Yieldable
The term yieldable refers to the extent to which the demand within a particular market or for a particular product lends itself to generating the highest possible revenue through the use of different prices and revenue management. This depends on the extent to which customers or certain target groups are willing to pay a higher price for a product or service.
Airline tickets are an example of a product category that is highly yieldable. In the customer base of airlines, there is a strong distinction between business travelers and consumers. Individuals often book their vacation flight or visiting family abroad a long time in advance and compare airline tickets based on price.
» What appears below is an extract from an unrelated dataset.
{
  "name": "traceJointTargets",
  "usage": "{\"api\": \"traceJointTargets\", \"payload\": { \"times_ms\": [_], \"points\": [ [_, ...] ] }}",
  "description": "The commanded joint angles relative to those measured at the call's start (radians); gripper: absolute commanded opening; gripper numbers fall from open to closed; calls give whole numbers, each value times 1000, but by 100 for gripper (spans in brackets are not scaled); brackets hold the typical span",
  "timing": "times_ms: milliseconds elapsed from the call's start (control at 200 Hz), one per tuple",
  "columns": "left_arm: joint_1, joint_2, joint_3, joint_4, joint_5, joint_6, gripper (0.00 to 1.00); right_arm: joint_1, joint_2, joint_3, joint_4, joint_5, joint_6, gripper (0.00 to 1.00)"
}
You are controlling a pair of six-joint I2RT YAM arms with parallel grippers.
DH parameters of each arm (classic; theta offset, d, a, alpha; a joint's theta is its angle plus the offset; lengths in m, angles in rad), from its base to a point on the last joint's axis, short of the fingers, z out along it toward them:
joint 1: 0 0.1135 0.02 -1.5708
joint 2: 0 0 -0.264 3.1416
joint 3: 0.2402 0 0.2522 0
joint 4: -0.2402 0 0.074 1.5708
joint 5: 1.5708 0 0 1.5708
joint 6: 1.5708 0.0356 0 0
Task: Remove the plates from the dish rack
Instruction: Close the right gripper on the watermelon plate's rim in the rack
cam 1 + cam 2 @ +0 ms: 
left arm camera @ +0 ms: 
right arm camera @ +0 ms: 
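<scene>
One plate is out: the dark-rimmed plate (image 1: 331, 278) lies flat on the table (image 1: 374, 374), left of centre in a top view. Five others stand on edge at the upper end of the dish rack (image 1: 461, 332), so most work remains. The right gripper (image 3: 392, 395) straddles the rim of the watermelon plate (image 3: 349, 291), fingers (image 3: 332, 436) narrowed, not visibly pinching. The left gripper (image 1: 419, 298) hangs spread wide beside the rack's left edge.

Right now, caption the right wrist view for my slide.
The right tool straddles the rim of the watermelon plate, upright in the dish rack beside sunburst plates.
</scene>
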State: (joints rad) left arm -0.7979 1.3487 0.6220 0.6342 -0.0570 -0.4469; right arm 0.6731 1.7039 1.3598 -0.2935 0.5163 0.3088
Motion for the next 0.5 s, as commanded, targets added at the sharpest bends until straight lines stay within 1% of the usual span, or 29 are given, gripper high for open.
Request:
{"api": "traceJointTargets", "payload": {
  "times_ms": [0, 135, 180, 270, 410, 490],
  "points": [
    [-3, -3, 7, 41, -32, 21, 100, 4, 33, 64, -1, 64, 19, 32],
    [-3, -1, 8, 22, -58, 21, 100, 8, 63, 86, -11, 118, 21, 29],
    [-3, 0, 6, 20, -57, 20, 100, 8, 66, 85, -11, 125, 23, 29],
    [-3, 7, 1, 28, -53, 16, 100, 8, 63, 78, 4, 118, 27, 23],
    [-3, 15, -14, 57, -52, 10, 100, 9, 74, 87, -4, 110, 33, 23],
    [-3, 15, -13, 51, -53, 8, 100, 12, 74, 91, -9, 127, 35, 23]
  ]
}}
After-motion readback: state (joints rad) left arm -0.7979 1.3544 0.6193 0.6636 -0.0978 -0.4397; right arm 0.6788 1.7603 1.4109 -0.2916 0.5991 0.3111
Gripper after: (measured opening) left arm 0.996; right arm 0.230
Business travelers, on the other hand, book their flights shortly in advance. In doing so, they are willing to pay a higher price for their ticket, especially if there is extra service in return. As a result, the price of the same seat on the plane increases as the date of the flight approaches.
Conditions for a yieldable approach
Scarcity is an important factor in whether a product is yieldable. If supply or capacity is limited, a customer will be more willing to pay a higher amount than if there are more and cheaper offers available. The number of seats on a specific flight or the number of beds in a hotel is limited. Scarcity can be artificially created. For example, an airline or a hotel will not make some of the seats or hotel rooms available until later, knowing that they will fetch more at that time.
Segmentation is another important requirement. With airline tickets, customers can make a natural distinction between business and residential. Additional differentiation can be made by providing additional service at a higher price. If there is no logical basis to differentiate and segment prices and supply, yield management is not possible.
Third, capacity should match demand. Demand should regularly exceed supply. If seats are left unfilled on an airplane too often, customers unnecessarily overpay for their airline ticket. Empty seats cost the airline money; to avoid this, the last minute price must go down and the incentive for customers to pay a higher price at the last minute is removed.
These three conditions are referred to in English as the three Fs:
- Fixed capacity, there is scarcity
- Fenced demand, demand lends itself to elastic pricing
- Full utilization, demand regularly exceeds supply
The opposite of yieldable is non-yieldable.